Au programme (non définitif), des airs connus extraits d'opéras, d'opérettes, de comédies musicales ...
- Amour et folie : final des Noces de Figaro (W.A. Mozart)

Les Noces de Figaro, l'opéra emblématique de Wolfgang Amadeus Mozart, est une œuvre où l'amour et la folie s'entrelacent dans un tourbillon de passions et de quiproquos. À travers des personnages hauts en couleur et des situations comiques savamment orchestrées, Mozart nous entraîne dans une exploration légère et vive des relations humaines. La magie de l'amour imprègne l'œuvre, la dynamique de l’amour conduit tous les personnages. Cette comédie musicale a eu un impact considérable sur la culture musicale, grâce à une musique qui a enchanté bien des cœurs depuis des siècles. Le choeur final Amour et folie ... tout finira bien ! résume à lui seul l'ambiance excessive et désordonnée qui règne dans cet opéra.
- Va, pensiero : air des esclaves hébreus extrait de Nabucco (G. Verdi)

« Va, pensiero » : le chant qui donne de l’espoir ! Imaginez un groupe de personnes loin de chez elles, tristes mais pleines de courage. Dans l’opéra Nabucco de Verdi, les Hébreux, exilés à Babylone, chantent Va, pensiero pour se souvenir de leur belle Jérusalem. Même s’ils sont loin, leur cœur reste fort et leur espoir, vivant ! Cette mélodie, à la fois douce et puissante, a traversé les siècles. Elle parle de nostalgie, mais aussi de la force de rêver à un retour meilleur. En Italie, ce chœur est adoré : il rappelle que, même dans les moments difficiles, on peut trouver de la beauté et de l’unité. Alors, quand vous l’écoutez, laissez-vous porter par cette musique qui donne des frissons et du courage ! Et si vous fermez les yeux, vous pouvez presque voir ces esclaves lever la tête, fiers et déterminés.
- Vers tes autels, Jupin, nous accourons joyeux : extrait de La belle Hélène (J. Offenbach)
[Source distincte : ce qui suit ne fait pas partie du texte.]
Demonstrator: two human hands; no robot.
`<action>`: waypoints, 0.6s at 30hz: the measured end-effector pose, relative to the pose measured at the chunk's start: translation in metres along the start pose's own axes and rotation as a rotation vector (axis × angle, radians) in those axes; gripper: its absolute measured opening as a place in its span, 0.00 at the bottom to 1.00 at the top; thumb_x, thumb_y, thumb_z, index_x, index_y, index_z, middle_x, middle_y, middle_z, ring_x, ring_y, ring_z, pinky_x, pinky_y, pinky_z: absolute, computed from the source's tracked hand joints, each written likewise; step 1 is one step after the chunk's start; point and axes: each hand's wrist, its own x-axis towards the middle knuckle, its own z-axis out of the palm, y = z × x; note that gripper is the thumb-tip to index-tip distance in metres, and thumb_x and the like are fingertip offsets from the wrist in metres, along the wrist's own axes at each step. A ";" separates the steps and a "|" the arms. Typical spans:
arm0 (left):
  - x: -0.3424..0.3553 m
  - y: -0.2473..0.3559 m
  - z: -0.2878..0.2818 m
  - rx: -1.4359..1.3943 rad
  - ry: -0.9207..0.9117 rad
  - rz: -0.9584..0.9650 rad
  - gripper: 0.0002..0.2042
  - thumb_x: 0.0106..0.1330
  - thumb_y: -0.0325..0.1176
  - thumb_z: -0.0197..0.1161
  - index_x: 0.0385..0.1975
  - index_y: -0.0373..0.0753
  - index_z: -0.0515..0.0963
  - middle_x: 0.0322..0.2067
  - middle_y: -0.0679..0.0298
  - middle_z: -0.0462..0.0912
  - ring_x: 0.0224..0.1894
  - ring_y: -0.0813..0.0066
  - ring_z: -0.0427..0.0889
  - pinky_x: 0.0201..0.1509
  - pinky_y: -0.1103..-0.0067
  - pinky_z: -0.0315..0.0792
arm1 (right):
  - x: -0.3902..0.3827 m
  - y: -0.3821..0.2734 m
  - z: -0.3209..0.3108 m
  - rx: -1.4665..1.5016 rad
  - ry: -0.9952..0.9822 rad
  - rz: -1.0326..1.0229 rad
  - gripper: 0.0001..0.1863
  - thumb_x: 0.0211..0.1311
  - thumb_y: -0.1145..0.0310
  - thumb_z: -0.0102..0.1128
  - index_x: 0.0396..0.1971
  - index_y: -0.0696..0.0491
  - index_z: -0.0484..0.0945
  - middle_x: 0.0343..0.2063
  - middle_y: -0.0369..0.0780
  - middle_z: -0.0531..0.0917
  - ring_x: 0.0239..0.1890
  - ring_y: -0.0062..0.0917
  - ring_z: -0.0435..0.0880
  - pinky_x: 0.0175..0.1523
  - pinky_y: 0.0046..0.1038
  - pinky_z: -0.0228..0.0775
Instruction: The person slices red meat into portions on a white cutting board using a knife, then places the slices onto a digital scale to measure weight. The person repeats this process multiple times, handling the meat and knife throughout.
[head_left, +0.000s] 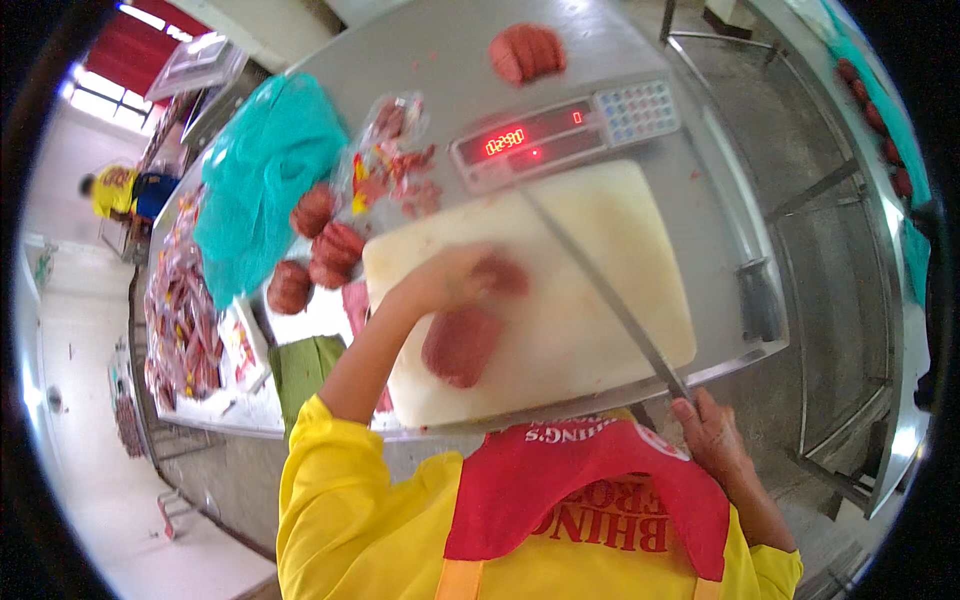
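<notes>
My left hand [455,275], blurred by motion, reaches over the white cutting board [580,375] with its fingers closed on a small piece of red meat [503,277]. Just nearer to me, a larger block of red meat [463,345] lies on the board. At the board's near right corner, my right hand [710,435] is wrapped round the handle of a long knife [605,290]. Its blade slants over the board toward the far left, apart from the meat. Whether the blade touches the board I cannot tell.
Beyond the board stands a scale [560,135] with a lit red display. Tied meat bundles [335,250] lie left, beside a teal cloth [270,170]; another bundle [527,53] is farther off. Packed meat [185,310] is heaped at far left. A person [125,190] works in the background.
</notes>
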 end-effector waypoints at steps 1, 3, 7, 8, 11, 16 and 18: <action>-0.001 -0.001 0.001 0.019 0.119 0.004 0.17 0.61 0.31 0.59 0.49 0.35 0.73 0.45 0.53 0.79 0.48 0.60 0.79 0.52 0.71 0.72 | 0.000 -0.003 0.000 0.043 0.009 -0.008 0.22 0.65 0.49 0.50 0.33 0.57 0.72 0.24 0.54 0.79 0.31 0.54 0.78 0.34 0.46 0.69; -0.016 -0.001 -0.003 0.066 0.312 -0.060 0.15 0.60 0.31 0.60 0.47 0.35 0.74 0.45 0.54 0.80 0.47 0.61 0.79 0.51 0.72 0.72 | -0.002 -0.011 -0.001 -0.053 0.029 -0.089 0.22 0.65 0.50 0.50 0.31 0.57 0.71 0.23 0.54 0.79 0.31 0.53 0.79 0.33 0.45 0.69; -0.070 0.021 0.011 0.129 0.692 -0.355 0.11 0.57 0.31 0.64 0.37 0.36 0.76 0.37 0.57 0.80 0.39 0.64 0.79 0.46 0.74 0.72 | -0.007 -0.029 -0.004 -0.237 -0.037 -0.148 0.22 0.63 0.49 0.52 0.30 0.57 0.69 0.23 0.52 0.79 0.29 0.53 0.78 0.32 0.46 0.69; -0.082 0.031 0.024 0.074 0.773 -0.398 0.10 0.55 0.31 0.66 0.34 0.36 0.76 0.34 0.57 0.80 0.37 0.63 0.78 0.44 0.74 0.72 | -0.007 -0.033 -0.004 -0.313 -0.066 -0.141 0.22 0.62 0.49 0.53 0.30 0.56 0.69 0.23 0.52 0.79 0.28 0.53 0.78 0.32 0.47 0.69; -0.089 0.044 0.066 0.077 0.852 -0.218 0.13 0.49 0.31 0.70 0.32 0.37 0.75 0.33 0.56 0.77 0.38 0.60 0.76 0.44 0.71 0.70 | -0.004 -0.045 -0.001 -0.399 -0.064 -0.299 0.23 0.61 0.47 0.53 0.29 0.56 0.69 0.24 0.51 0.79 0.29 0.52 0.79 0.32 0.46 0.70; -0.090 0.039 0.096 0.172 0.924 -0.211 0.18 0.42 0.28 0.69 0.36 0.37 0.73 0.37 0.54 0.75 0.43 0.54 0.73 0.48 0.65 0.67 | -0.004 -0.063 -0.010 -0.517 -0.164 -0.257 0.24 0.62 0.46 0.52 0.30 0.56 0.70 0.24 0.50 0.80 0.30 0.50 0.80 0.33 0.45 0.72; -0.090 0.037 0.097 0.181 0.916 -0.206 0.19 0.42 0.28 0.69 0.36 0.37 0.73 0.37 0.54 0.75 0.42 0.54 0.73 0.47 0.66 0.67 | -0.006 -0.070 -0.014 -0.569 -0.195 -0.232 0.25 0.62 0.45 0.51 0.30 0.56 0.70 0.24 0.50 0.80 0.30 0.49 0.80 0.34 0.45 0.72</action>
« Vers tes autels, Jupiter, nous accourons joyeux » est l’un des chœurs les plus célèbres de La Belle Hélène, opéra-bouffe en trois actes composé par Jacques Offenbach sur un livret d’Henri Meilhac et Ludovic Halévy. Créé en 1864 à Paris, cet ouvrage est une parodie des mythes antiques, mêlant humour, satire sociale et musique entraînante. Ce chœur, souvent interprété comme un hymne burlesque, met en scène les prêtres et les fidèles de Jupiter, qui célèbrent avec ferveur et naïveté la puissance du dieu. La mélodie, à la fois pompeuse et légère, illustre parfaitement l’esprit de l’opéra-bouffe : un mélange de grandeur parodique et de légèreté, où la religion antique est traitée avec une ironie délicieuse. L’air est emblématique du style d’Offenbach, maître de l’opérette et de la satire musicale, qui sait jouer avec les codes de l’opéra sérieux pour en faire une comédie pleine de vie et d’esprit.
- Le galop infernal : extrait de Orphée aux enfers (J. Offenbach)

Dans Orphée aux enfers, Jacques Offenbach s’amuse à renverser les codes de la mythologie avec une légèreté irrésistible. Loin du drame antique, les dieux deviennent capricieux, les enfers prennent des airs de fête, et Orphée lui-même n’est plus tout à fait un héros exemplaire. C’est dans ce joyeux chaos que surgit le célèbre « galop infernal », final étourdissant où tout explose en une danse effrénée. Ce morceau, aujourd’hui associé au cancan, incarne parfaitement l’esprit d’Offenbach : vif, irrévérencieux et plein d’humour. Sur scène, les personnages se laissent emporter dans une farandole endiablée, transformant les enfers en véritable bal populaire. Le sérieux disparaît au profit d’une énergie contagieuse, et le public ne peut qu’être entraîné dans cette célébration jubilatoire. Avec ce final éclatant, Offenbach ne conclut pas seulement son opéra : il offre un feu d’artifice musical qui fait des enfers… le lieu le plus joyeux qui soit.